--- Records for the task Enclosed Below ---

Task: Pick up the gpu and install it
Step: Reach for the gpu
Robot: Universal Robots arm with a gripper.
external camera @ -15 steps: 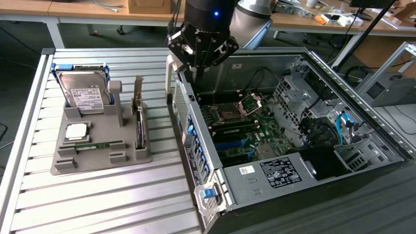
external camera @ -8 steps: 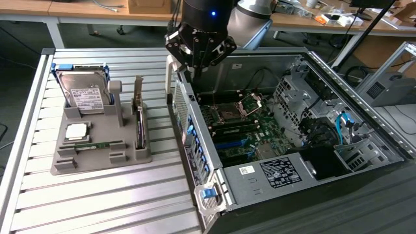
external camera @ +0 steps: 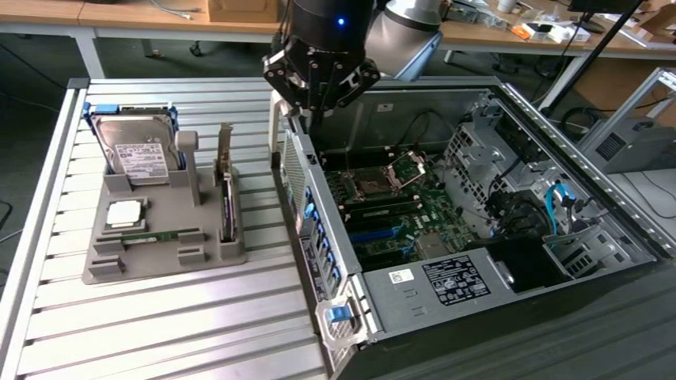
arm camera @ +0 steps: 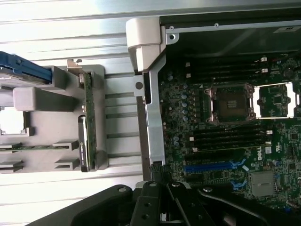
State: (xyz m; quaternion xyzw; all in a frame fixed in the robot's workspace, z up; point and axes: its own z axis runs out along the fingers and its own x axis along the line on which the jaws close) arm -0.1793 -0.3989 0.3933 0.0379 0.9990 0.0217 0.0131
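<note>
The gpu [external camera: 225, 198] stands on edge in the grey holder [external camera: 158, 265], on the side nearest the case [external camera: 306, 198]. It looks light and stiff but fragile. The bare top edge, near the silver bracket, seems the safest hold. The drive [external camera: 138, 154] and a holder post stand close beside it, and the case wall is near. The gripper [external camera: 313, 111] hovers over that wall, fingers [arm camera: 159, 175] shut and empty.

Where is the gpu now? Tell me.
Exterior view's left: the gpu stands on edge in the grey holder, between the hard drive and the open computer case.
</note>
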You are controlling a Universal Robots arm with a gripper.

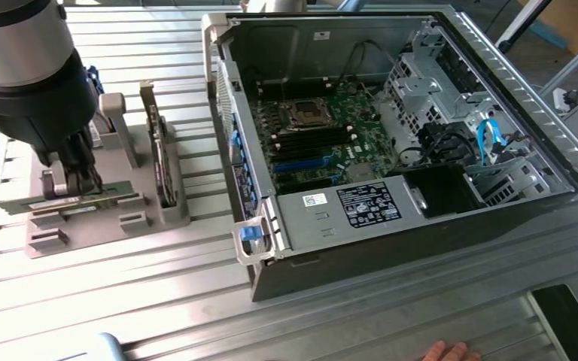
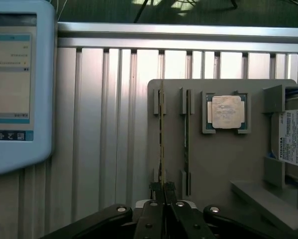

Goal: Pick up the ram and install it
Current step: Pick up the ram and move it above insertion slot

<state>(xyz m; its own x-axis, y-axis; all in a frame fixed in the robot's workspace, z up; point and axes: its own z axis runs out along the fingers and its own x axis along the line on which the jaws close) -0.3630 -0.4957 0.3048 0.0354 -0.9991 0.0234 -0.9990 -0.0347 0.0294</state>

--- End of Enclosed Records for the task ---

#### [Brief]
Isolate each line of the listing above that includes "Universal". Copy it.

#### [Solution to this problem]
Robot: Universal Robots arm with a gripper.
You are controlling a Universal Robots arm with a gripper.

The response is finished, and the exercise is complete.